Re: Novamente goal system

From: Eliezer S. Yudkowsky (
Date: Sun Mar 10 2002 - 08:56:07 MST

Ben Goertzel wrote:
> > Just to make sure
> > we're all on the same wavelength, would you care to describe briefly what
> > you think a transhuman Novamente would be like?
> This first (mildly) transhuman Novamente will communicate with us in
> comprehensible and fluent but not quite human-like English. It will be a
> hell of a math and CS whiz, able to predict financial and economic trends
> better than us, able to read scientific articles easily, and able to read
> human literary products but not always intuitively "getting" them. It will
> be very interested in intense interactions with human scientists on topics
> of its expertise and interest, and in collaboratively working with them to
> improve its own intelligence and solving their problems.

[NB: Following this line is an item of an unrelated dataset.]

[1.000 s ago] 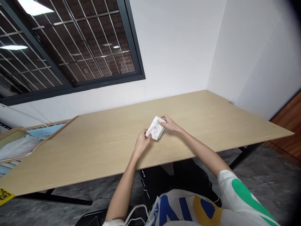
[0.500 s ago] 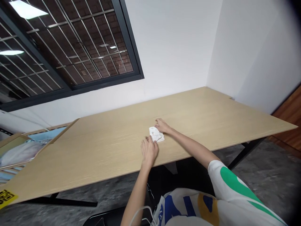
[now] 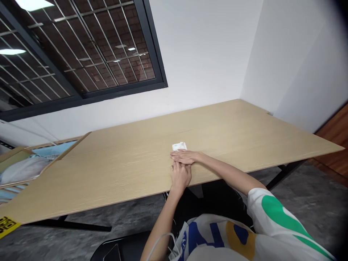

It will be
> qualitatively smarter than us, in the same sense that you or I are
> qualitatively smarter than the average human -- but no so much smarter as to
> have no use for us (yet)....
> How long this phase will last, before mild transhumanity gives rise to
> full-on Singularity, I am certainly not sure.

Okay. I can't say I agree with the theory of takeoff dynamics, but at least
your semantics seem to show that you're talking about a mind capable of
independently planning long-term actions in the pursuit of real-world goals,
rather than a powerful tool.

Actually, as described, this is pretty much what I would consider
"human-equivalent AI", for which the term "transhumanity" is not really
appropriate. I don't think I'm halfway to transhumanity, so an AI twice as
many sigma from the mean is not all the way there. Maybe you should say
that Novamente-the-project is striving for human-equivalence; either that,
or define what you think a *really* transhuman Novamente would be like...

Incidentally, this thing of having the project and the AI having the same
name is darned inconvenient. Over on this end, the group is SIAI, the
architecture is GISAI, and the AI itself will be named Ai-something.

> > I claim: There is no important sense in which a cleanly causal,
> > Friendliness-topped goal system is inferior to any alternate system of
> > goals.
> >
> > I claim: The CFAI goal architecture is directly and immediately
> > superior to
> > the various widely differing formalisms that were described to me by
> > different parties, including Ben Goertzel, as being "Webmind's goal
> > architecture".
> >
> > I claim: That for any important Novamente behavior, I will be able to
> > describe how that behavior can be implemented under the CFAI architecture,
> > without significant loss of elegance or significant additional computing
> > power.
> These are indeed claims, but as far as I can tell they are not backed up by
> anything except your intuition.

Claims are meant to be tested. So far the claims have been tested on
several occasions; you (and, when I was at Webmind, a few other folk) named
various things that you didn't believe could possibly fit into the CFAI goal
system, such as "curiosity", and I explained how curiosity indeed fit into
the architecture. That was an example of passing a test for the first claim
and third claim. If you have anything else that you believe cannot be
implemented under CFAI, you can name it and thereby test the claim again.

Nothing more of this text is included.